§ Task statement: Quote the records beneath, complete and exact. Leave out images.

§ Dataset content:
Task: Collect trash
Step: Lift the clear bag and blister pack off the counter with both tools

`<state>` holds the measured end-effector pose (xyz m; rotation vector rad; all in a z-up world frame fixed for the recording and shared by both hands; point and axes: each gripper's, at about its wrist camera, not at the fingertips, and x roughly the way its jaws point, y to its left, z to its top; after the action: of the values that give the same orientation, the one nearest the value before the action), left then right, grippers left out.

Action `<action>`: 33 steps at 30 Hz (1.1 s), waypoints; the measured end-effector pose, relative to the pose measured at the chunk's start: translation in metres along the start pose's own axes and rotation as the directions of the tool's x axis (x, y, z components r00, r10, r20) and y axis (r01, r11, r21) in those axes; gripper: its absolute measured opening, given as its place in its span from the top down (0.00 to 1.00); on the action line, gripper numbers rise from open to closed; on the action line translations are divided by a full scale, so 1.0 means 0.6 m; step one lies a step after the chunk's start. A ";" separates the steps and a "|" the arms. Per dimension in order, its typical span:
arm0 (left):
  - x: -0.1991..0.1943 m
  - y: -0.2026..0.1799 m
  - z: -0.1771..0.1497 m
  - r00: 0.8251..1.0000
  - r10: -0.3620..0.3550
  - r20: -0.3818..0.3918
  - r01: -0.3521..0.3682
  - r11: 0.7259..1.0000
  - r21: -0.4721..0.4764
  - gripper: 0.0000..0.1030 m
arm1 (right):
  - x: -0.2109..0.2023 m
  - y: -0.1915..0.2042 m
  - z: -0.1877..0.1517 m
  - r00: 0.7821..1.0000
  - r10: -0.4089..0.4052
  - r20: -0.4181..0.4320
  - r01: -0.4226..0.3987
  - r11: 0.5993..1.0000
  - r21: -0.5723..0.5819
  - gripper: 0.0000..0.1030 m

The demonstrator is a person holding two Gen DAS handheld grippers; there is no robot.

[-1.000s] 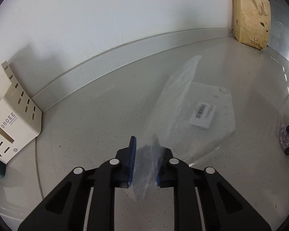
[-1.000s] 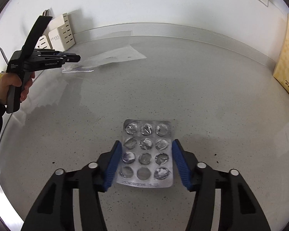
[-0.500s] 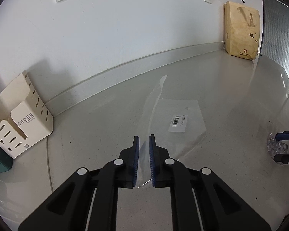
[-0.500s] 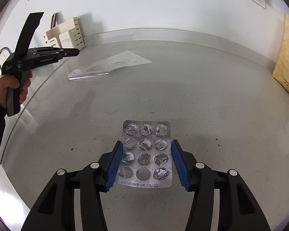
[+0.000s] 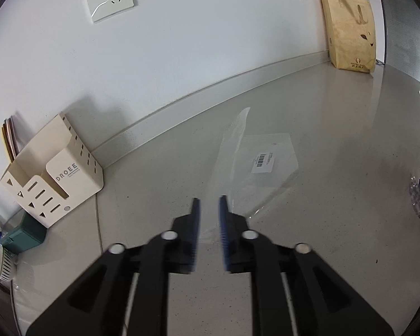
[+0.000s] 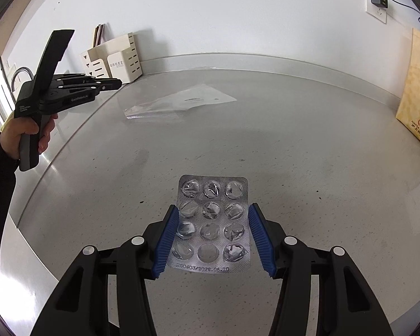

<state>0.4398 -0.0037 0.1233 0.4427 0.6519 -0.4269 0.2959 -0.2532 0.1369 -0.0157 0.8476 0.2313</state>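
Observation:
A clear plastic bag with a barcode label lies flat on the grey counter. My left gripper hovers above its near corner. Its jaws are opening, and the pads touch nothing. From the right wrist view the bag rests well apart from the left gripper, which a hand holds up. My right gripper is shut on an emptied silver blister pack, carried above the counter. The blister pack also shows at the far right edge of the left wrist view.
A cream desk organiser stands against the wall at the left, with a green box beside it. A brown paper bag leans in the far right corner. The counter's rounded edge runs along the left.
The left gripper let go of the plastic bag, opened and drew up and back. The bag dropped flat onto the counter. The right gripper rose a little, still holding the blister pack.

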 end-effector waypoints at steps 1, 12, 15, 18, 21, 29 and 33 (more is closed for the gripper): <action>-0.001 0.000 0.000 0.999 0.028 0.023 -0.028 1.000 0.006 0.20 | 0.003 -0.002 0.000 1.000 0.005 -0.001 -0.005 1.000 0.005 0.47; 0.108 -0.008 0.032 0.994 0.050 -0.102 -0.043 0.997 0.065 0.32 | 0.026 -0.018 0.010 1.000 0.022 -0.010 -0.022 0.999 0.026 0.47; 0.142 -0.011 0.033 0.987 0.036 -0.156 -0.027 0.998 0.059 0.86 | 0.032 -0.021 0.010 1.000 0.026 -0.015 -0.026 0.999 0.028 0.47; 0.152 -0.010 0.032 0.989 0.028 -0.143 -0.024 0.999 0.027 0.99 | 0.033 -0.024 0.009 0.999 0.033 -0.013 -0.032 0.999 0.032 0.47; 0.133 0.002 0.030 0.996 -0.014 -0.083 0.010 0.999 -0.049 0.99 | 0.031 -0.029 0.004 0.999 0.039 -0.009 -0.039 0.998 0.041 0.47; 0.017 -0.011 0.013 0.998 -0.065 0.021 0.067 0.993 -0.101 0.99 | 0.016 -0.028 -0.009 0.999 0.046 -0.006 -0.046 0.998 0.045 0.47; -0.054 -0.032 -0.013 0.996 -0.072 0.049 0.077 0.992 -0.104 0.99 | -0.011 -0.016 -0.024 0.999 0.049 0.004 -0.049 0.998 0.037 0.47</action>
<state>0.4029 -0.0076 0.1341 0.3079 0.6456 -0.4691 0.2829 -0.2655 0.1314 0.0397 0.8499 0.2613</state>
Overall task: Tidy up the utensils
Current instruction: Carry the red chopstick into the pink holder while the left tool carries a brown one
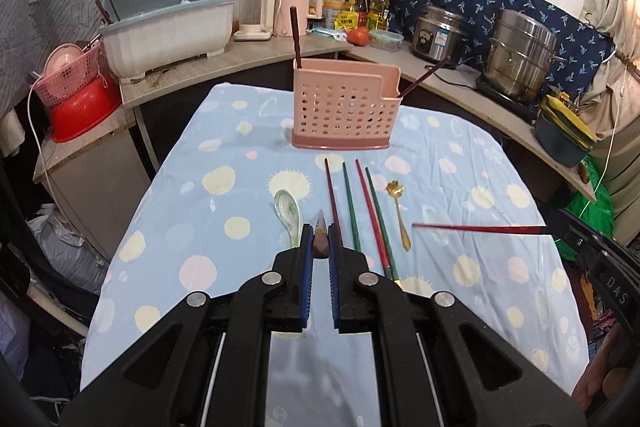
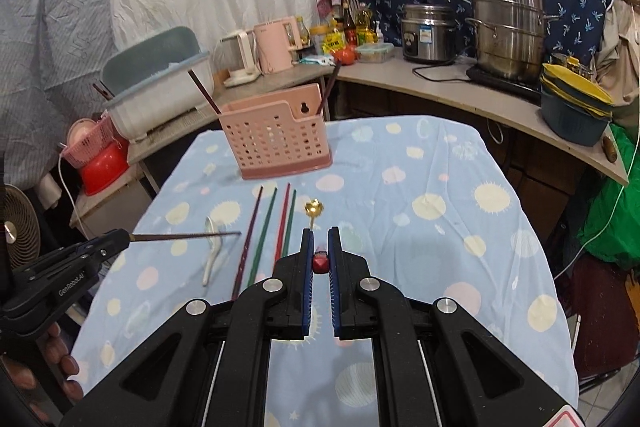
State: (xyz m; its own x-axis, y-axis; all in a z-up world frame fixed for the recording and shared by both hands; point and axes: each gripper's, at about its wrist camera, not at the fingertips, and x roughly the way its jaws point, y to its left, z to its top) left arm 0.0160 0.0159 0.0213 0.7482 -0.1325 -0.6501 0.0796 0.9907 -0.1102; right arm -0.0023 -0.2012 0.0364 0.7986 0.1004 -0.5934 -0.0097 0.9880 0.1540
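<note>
left gripper (image 1: 320, 241): jaws clamped on a brown chopstick (image 2: 184, 236), pinched at its thick end. In the right wrist view the stick pokes out sideways, roughly level, over the table. End grip leaves the whole shaft free to tip into a slot.

right gripper (image 2: 320, 247): jaws clamped on a red chopstick (image 1: 476, 228), also by its butt end; only the red tip shows between the pads in its own view, the full shaft shows in the left wrist view. Same logic: hold the end, lead with the tip.

both sticks: clear of the cloth, carried above the remaining utensils, not touching them.

still on the table: four chopsticks (image 1: 356, 211) in a near-parallel row, maroon, green, red, green, tips towards the holder. White ceramic spoon (image 1: 289, 213) to their left, gold spoon (image 1: 398, 215) to their right. Laid out side by side, so each is easy to pick singly.

pink utensil holder (image 1: 346, 109): upright at the far end of the table (image 1: 480, 163), just beyond the row. Perforated walls, divided into a taller and a lower compartment. One dark chopstick (image 1: 295, 37) stands in the taller left section, another leans out of the lower right one.

progress, my read: early to mid; two in, two in hand, six items left.

next, my read: swing each stick tip-down over the holder. The risk is tipping the holder.
</note>
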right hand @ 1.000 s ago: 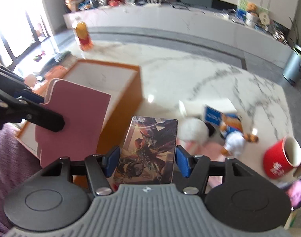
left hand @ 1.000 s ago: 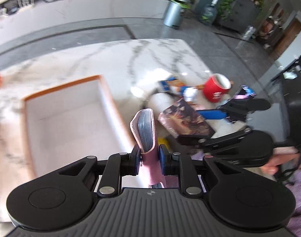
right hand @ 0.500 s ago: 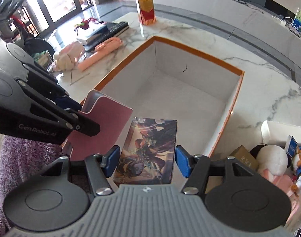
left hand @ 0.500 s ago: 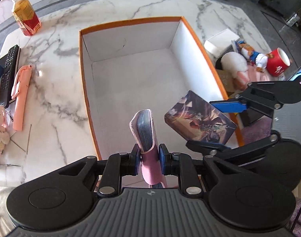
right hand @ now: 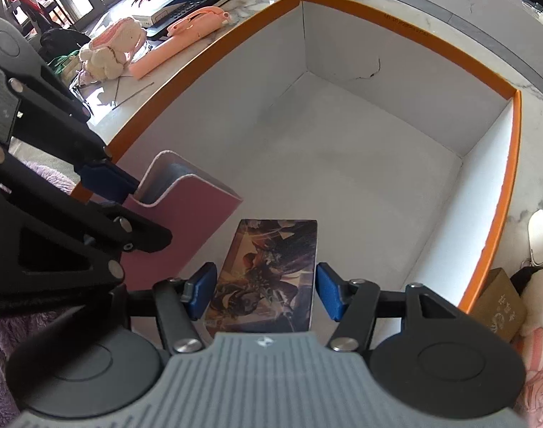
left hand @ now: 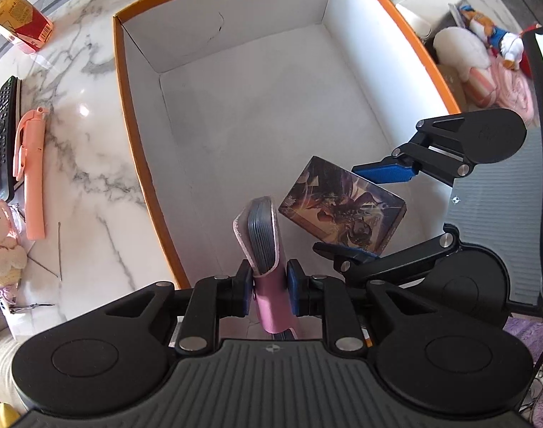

§ Result for this exercise:
Task: Collect trash
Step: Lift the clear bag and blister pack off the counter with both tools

`<state>` holds the measured end-effector pose (xyz m; rotation vector rad; all in a z-up world frame fixed for the recording and shared by both hands; point and axes: each gripper's, at about its wrist camera, not at the fingertips, and x roughly the way its jaws point, y to its left, z to its top; after the action: of the values that give the same orientation, the one nearest the value before the action), left then right, grippers left out.

Action `<action>`: 33 steps at 30 Hz (1.1 s), waypoints; the measured end-effector pose, relative to the pose measured at the chunk's start: translation in metres along the start pose's own axes and rotation as the directions of the tool's x axis (x, y, z components r00, r10, r20) and y axis (r01, r11, r21) in those axes; gripper: its absolute measured opening, given as its place in its span from the top down (0.00 to 1.00); on the action line, gripper numbers rise from open to closed; on the action line translations are divided by a full scale, so 1.0 means 0.6 m; step one lies a step after the chunk's start. A ";" separates the steps and a "|" the arms. Per dimension in order, its typical span:
arm0 (left):
  - x: -0.1991..0.1943 m
  - y: -0.2026..0.1799 m
  - z: -0.1771..0.1497 m
  - r00: 0.8251..1.0000
  - r10: -0.3620..0.3550
  - r20: -0.3818..0.3918
  - r01: -0.3521..0.3682
  - r11: 0.7259..1.0000
  - r21: -0.4721..0.4764
  - gripper: 0.0000..0.1030 m
arm1 (right):
  - x: -0.2109..0.2023 m
  - y: -0.1915..0.2042 m
  - z: -0.1877..0.1517 m
  - r00: 0.7821..1.0000
  - r10: -0.4089..0.4052
  - r20: -0.4181..0.4320
  - r01: -0.4226..0.3987
  - r11: 0.5993..1.0000
  - r21: -0.5723..0.5819
  - gripper: 0.0000..0.1030 m

The demonstrator is a person holding two Gen DAS handheld grippers; there is no robot.

[-1.000s] 
[-1.000s] 
[-0.500s] 
[-0.500s] 
[+0.000s] 
[+0.000s] 

<state>0.4398 -0.0037 0.1233 0.4427 0.6519 -0.4269 0.2959 -0.2532 0.1369 -0.0157 0.8476 0.2313</state>
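Observation:
A clear plastic bag with a barcode label lies flat on the grey counter. My left gripper hovers above its near corner. Its jaws are opening, and the pads touch nothing. From the right wrist view the bag rests well apart from the left gripper, which a hand holds up. My right gripper is shut on an emptied silver blister pack, carried above the counter. The blister pack also shows at the far right edge of the left wrist view.
A cream desk organiser stands against the wall at the left, with a green box beside it. A brown paper bag leans in the far right corner. The counter's rounded edge runs along the left.
The left gripper let go of the plastic bag, opened and drew up and back. The bag dropped flat onto the counter. The right gripper rose a little, still holding the blister pack.
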
 end-effector waypoints at steps 1, 12, 15, 18, 21, 29 and 33 (more is closed for the gripper): <action>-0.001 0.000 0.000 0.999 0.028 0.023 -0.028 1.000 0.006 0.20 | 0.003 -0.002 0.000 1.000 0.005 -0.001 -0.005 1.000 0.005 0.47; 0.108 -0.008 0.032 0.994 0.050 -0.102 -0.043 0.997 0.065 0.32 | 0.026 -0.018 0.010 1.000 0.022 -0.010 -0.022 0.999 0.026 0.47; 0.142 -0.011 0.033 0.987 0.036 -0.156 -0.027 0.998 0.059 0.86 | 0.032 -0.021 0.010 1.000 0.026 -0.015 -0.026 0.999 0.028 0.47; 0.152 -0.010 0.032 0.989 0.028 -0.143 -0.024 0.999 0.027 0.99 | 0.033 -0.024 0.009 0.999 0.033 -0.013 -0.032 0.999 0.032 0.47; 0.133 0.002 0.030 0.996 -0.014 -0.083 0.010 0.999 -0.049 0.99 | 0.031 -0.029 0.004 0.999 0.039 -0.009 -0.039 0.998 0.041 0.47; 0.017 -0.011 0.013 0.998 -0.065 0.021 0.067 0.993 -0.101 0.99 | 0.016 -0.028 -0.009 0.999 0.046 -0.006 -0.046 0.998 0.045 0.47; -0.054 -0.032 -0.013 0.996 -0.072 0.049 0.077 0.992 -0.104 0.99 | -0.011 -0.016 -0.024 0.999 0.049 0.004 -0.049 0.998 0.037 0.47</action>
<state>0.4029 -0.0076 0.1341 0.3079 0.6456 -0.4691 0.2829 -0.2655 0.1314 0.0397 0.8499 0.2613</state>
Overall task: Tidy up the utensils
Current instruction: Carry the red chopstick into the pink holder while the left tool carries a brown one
State: (xyz m; its own x-axis, y-axis; all in a z-up world frame fixed for the recording and shared by both hands; point and axes: each gripper's, at about its wrist camera, not at the fingertips, and x roughly the way its jaws point, y to its left, z to its top) left arm 0.0160 0.0159 0.0213 0.7482 -0.1325 -0.6501 0.0796 0.9907 -0.1102; right arm -0.0023 -0.2012 0.0364 0.7986 0.1004 -0.5934 -0.0097 0.9880 0.1540
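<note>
left gripper (image 1: 320, 241): jaws clamped on a brown chopstick (image 2: 184, 236), pinched at its thick end. In the right wrist view the stick pokes out sideways, roughly level, over the table. End grip leaves the whole shaft free to tip into a slot.

right gripper (image 2: 320, 247): jaws clamped on a red chopstick (image 1: 476, 228), also by its butt end; only the red tip shows between the pads in its own view, the full shaft shows in the left wrist view. Same logic: hold the end, lead with the tip.

both sticks: clear of the cloth, carried above the remaining utensils, not touching them.

still on the table: four chopsticks (image 1: 356, 211) in a near-parallel row, maroon, green, red, green, tips towards the holder. White ceramic spoon (image 1: 289, 213) to their left, gold spoon (image 1: 398, 215) to their right. Laid out side by side, so each is easy to pick singly.

pink utensil holder (image 1: 346, 109): upright at the far end of the table (image 1: 480, 163), just beyond the row. Perforated walls, divided into a taller and a lower compartment. One dark chopstick (image 1: 295, 37) stands in the taller left section, another leans out of the lower right one.

progress, my read: early to mid; two in, two in hand, six items left.

next, my read: swing each stick tip-down over the holder. The risk is tipping the holder.
</note>
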right hand @ 1.000 s ago: 
left hand @ 1.000 s ago: 
right hand @ 0.500 s ago: 
left hand @ 0.500 s ago: 
right hand @ now: 
left hand @ now: 

This is the complete answer.